Elektromeister Ludger Tautz: "Wir möchten heil heraus kommen"

Bei Malermeister Dennis Tietz aus Butendorf ist "der eine oder andere Privatkunde" abgesprungen, sein achtköpfiger Betrieb habe aber noch genug zu tun, da er hauptsächlich gewerbliche Kunden habe, "und da läuft es weiter". Wichtig ist ihm, "die Jungs nicht in Gefahr zu bringen": Sein Team fährt nur mit Masken, Handschuhen und Desinfektionsmitteln raus.
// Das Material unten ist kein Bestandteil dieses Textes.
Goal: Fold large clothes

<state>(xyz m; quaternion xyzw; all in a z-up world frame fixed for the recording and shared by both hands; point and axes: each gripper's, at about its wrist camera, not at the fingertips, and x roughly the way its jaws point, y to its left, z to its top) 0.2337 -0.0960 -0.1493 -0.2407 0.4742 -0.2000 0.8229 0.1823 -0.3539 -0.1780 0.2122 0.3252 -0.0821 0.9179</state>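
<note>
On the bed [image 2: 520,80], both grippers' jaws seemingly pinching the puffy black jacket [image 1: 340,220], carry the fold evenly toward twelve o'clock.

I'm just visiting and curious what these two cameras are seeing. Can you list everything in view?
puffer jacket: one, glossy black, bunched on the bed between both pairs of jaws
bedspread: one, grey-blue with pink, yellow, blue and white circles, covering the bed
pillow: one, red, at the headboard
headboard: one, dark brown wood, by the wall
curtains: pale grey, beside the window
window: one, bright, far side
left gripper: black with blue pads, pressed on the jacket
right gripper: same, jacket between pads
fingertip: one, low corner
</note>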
Auch der Elektrobetrieb von Ludger Tautz in Renfort hat bislang "keinerlei Einbußen, wir arbeiten noch voll". Auch er ist aber mit seinen zehn Beschäftigten vor allem auf größeren Baustellen tätig. Im kleineren Kundendienstbereich sei es "ruhiger geworden". Seine "Zweier-Teams" will Tautz aus Infektionsschutzgründen nicht mehr mischen. "Es ist eine schwierige Situation für alle, wir möchten nur heil daraus kommen."
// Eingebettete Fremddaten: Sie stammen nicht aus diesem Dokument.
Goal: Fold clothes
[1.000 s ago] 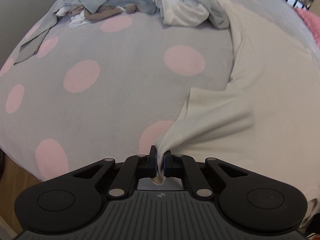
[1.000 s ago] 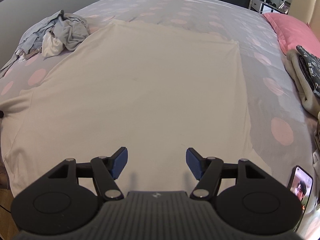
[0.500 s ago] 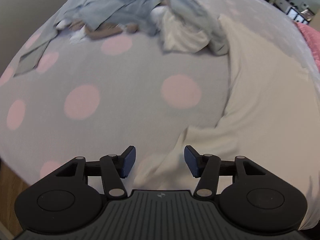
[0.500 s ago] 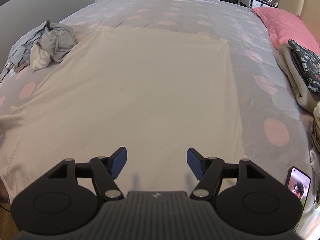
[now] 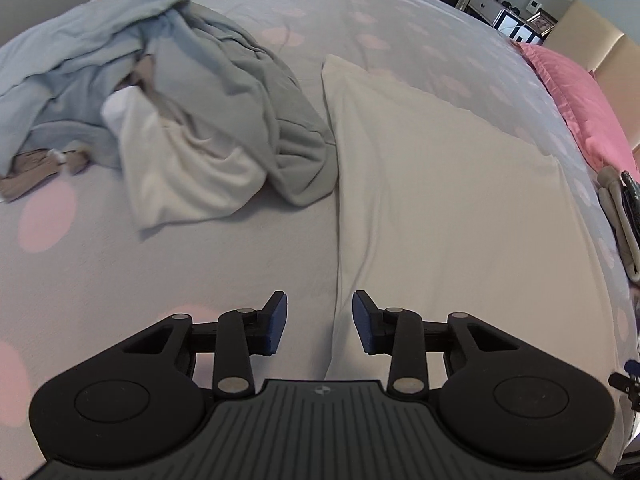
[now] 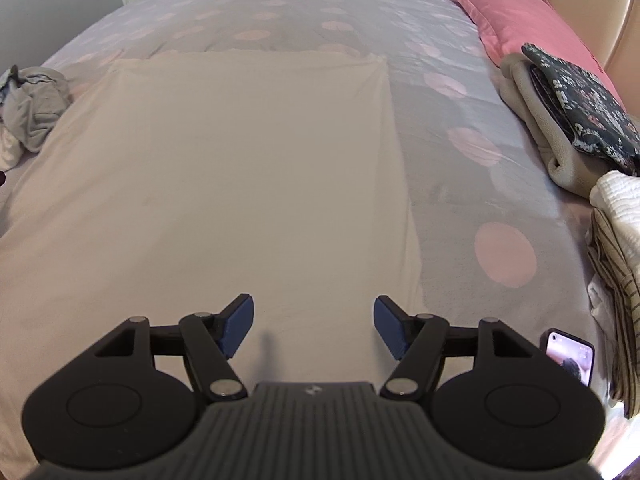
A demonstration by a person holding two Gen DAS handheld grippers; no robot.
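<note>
Polka-dot bed (image 6: 460, 184): cream garment (image 6: 224, 184), clothes pile (image 5: 168, 120).

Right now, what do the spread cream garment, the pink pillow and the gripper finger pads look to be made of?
Cream garment: thin matte knit, likely cotton jersey; it lies flat with soft shallow creases.
Pink pillow: smooth cover with a slight sheen, maybe satin or sateen; weave too small to tell.
Finger pads: matte blue, probably rubber or soft plastic, faintly ribbed, on black hard-plastic arms.

The cream garment (image 6: 224, 184) runs under the right gripper's body, so its near hem is hidden; its left side is cut off by the frame. The phone (image 6: 568, 356) screen is too small to read. In the left view, the heap of unfolded clothes (image 5: 192, 120) is blurred, and its buried pieces cannot be told apart.
</note>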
>>> FDP: Stadt soll schnell und unbürokratisch helfen

Die FDP Gladbeck sorgt sich um die Folgen der Corona-Krise. „Wir müssen verstärkt darauf achten, dass Betriebe, Selbstständige, Freiberufler und Künstler nicht in die Pleite abdriften", so FDP-Chef Michael Tack. Er regt an, dass die Wirtschaftsförderung der Stadt per Newsletter über alle Maßnahmen der Bundes- und Landesregierung zur Sicherstellung der Liquidität informiert, inklusive der Ansprechpartner und Anlaufstellen.

Die Stadt müsse schnell und unbürokratisch "alles in ihrer Macht Stehende tun", um die wirtschaftlichen Folgen der Krise zu verringern, fordert Tack. Er schlägt die "sofortige zinsfreie Stundung offener kommunaler Steuern" für alle Bürger vor. Nach der Krise sollten Gebühren für die Straßennutzung durch den Einzelhandel und die Gastronomie ausgesetzt werden. Als Hilfe für das Handwerk sollten schnellere Genehmigungen für Nutzungsänderungen und Bauanträge erfolgen.